(Beginning of Data shown)

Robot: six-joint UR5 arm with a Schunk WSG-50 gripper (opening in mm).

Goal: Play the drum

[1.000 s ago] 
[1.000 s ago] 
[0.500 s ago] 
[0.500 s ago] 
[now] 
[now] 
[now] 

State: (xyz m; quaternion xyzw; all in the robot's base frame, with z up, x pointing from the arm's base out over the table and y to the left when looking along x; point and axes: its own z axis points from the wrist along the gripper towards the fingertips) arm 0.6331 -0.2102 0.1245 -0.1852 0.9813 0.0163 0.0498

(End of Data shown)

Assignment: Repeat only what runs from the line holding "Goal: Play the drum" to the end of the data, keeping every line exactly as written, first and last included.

Output for this exercise:
Goal: Play the drum

[1.000 s ago] 
[1.000 s ago] 
[0.500 s ago] 
[0.500 s ago] 
[now] 
[now] 
[now] 

State: (xyz m; quaternion xyzw; all in the robot's base frame, with z up, x pointing from the arm's base out over the table and y to the left when looking along x; point and axes: its own z axis points from the wrist along the gripper towards the fingertips) arm 0.6331 -0.2102 0.1245 -0.1852 0.9813 0.0163 0.0498

This output is complete, so the exercise is closed.